* **DIRECTIONS**
The whole listing below should be duplicated exactly, with nothing left out.

-- Opening Marker --

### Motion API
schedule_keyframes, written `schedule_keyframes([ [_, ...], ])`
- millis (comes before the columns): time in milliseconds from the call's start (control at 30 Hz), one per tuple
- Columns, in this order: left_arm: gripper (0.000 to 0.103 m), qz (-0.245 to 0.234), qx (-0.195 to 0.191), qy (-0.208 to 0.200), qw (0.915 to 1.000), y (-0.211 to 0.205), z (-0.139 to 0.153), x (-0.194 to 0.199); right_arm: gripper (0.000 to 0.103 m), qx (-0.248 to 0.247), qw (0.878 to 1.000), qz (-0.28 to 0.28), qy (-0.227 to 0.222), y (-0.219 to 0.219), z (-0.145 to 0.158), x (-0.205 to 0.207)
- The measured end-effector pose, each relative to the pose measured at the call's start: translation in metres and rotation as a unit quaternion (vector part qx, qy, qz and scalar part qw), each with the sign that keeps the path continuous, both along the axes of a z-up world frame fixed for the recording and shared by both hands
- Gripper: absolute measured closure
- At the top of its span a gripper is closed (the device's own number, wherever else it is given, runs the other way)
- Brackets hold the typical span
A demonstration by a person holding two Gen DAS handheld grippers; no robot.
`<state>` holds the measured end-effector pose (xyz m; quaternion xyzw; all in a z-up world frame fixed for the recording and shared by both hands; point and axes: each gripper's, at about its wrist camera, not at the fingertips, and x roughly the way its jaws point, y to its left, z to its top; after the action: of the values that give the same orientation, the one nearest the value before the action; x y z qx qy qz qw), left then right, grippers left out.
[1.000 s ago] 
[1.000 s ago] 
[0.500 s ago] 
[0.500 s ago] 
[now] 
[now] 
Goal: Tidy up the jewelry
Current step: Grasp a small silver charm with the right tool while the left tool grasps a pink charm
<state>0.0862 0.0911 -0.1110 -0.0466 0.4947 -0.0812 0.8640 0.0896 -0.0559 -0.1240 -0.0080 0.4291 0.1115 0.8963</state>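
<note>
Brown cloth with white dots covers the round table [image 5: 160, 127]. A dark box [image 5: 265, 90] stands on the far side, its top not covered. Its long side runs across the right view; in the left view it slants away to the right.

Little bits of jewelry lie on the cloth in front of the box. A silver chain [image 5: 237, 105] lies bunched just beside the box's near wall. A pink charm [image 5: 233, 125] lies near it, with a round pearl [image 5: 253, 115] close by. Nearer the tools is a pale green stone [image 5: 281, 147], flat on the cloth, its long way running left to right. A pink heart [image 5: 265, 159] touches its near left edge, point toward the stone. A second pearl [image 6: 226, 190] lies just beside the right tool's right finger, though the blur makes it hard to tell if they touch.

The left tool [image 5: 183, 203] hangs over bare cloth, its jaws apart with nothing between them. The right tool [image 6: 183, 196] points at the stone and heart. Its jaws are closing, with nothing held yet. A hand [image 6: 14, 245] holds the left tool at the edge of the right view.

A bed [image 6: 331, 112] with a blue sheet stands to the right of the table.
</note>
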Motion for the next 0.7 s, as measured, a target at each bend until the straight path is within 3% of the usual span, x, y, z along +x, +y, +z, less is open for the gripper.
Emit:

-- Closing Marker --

* **YOUR RESPONSE**
### Motion API
schedule_keyframes, written `schedule_keyframes([ [_, ...], ])`
- millis (comes before the columns): time in milliseconds from the call's start (control at 30 Hz), one per tuple
- Columns, in this order: left_arm: gripper (0.000 to 0.103 m), qz (-0.245 to 0.234), qx (-0.195 to 0.191), qy (-0.208 to 0.200), qw (0.915 to 1.000), y (-0.211 to 0.205), z (-0.139 to 0.153), x (-0.194 to 0.199); right_arm: gripper (0.000 to 0.103 m), qx (-0.248 to 0.247), qw (0.878 to 1.000), qz (-0.28 to 0.28), qy (-0.227 to 0.222), y (-0.219 to 0.219), z (-0.145 to 0.158), x (-0.205 to 0.207)
- The measured end-effector pose, each relative to the pose measured at the call's start: translation in metres and rotation as a unit quaternion (vector part qx, qy, qz and scalar part qw), each with the sign that keeps the path continuous, both along the axes of a z-up world frame fixed for the recording and shared by both hands
- Gripper: absolute measured closure
- At the top of its span a gripper is closed (the device's own number, wherever else it is given, runs the other way)
- Brackets hold the typical span
A demonstration by a person holding two Gen DAS handheld grippers; no robot.
`<state>` holds the measured end-effector pose (xyz m; quaternion xyzw; all in a z-up world frame fixed for the recording and shared by both hands; point and axes: each gripper's, at about its wrist camera, not at the fingertips, and x roughly the way its jaws point, y to its left, z to its top; after the action: of the values that give the same orientation, the one nearest the value before the action; x y z qx qy qz qw), left then right, grippers left out.
[1.000 s ago] 
[1.000 s ago] 
[0.500 s ago] 
[0.500 s ago] 
[now] 
[now] 
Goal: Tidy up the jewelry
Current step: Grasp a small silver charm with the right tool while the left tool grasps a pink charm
<state>0.0862 0.0911 -0.1110 -0.0466 0.4947 -0.0812 0.8640 0.0896 -0.0559 -0.1240 -0.0080 0.4291 0.1115 0.8963</state>
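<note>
Brown cloth with white dots covers the round table [image 5: 160, 127]. A dark box [image 5: 265, 90] stands on the far side, its top not covered. Its long side runs across the right view; in the left view it slants away to the right.

Little bits of jewelry lie on the cloth in front of the box. A silver chain [image 5: 237, 105] lies bunched just beside the box's near wall. A pink charm [image 5: 233, 125] lies near it, with a round pearl [image 5: 253, 115] close by. Nearer the tools is a pale green stone [image 5: 281, 147], flat on the cloth, its long way running left to right. A pink heart [image 5: 265, 159] touches its near left edge, point toward the stone. A second pearl [image 6: 226, 190] lies just beside the right tool's right finger, though the blur makes it hard to tell if they touch.

The left tool [image 5: 183, 203] hangs over bare cloth, its jaws apart with nothing between them. The right tool [image 6: 183, 196] points at the stone and heart. Its jaws are closing, with nothing held yet. A hand [image 6: 14, 245] holds the left tool at the edge of the right view.

A bed [image 6: 331, 112] with a blue sheet stands to the right of the table.
</note>
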Motion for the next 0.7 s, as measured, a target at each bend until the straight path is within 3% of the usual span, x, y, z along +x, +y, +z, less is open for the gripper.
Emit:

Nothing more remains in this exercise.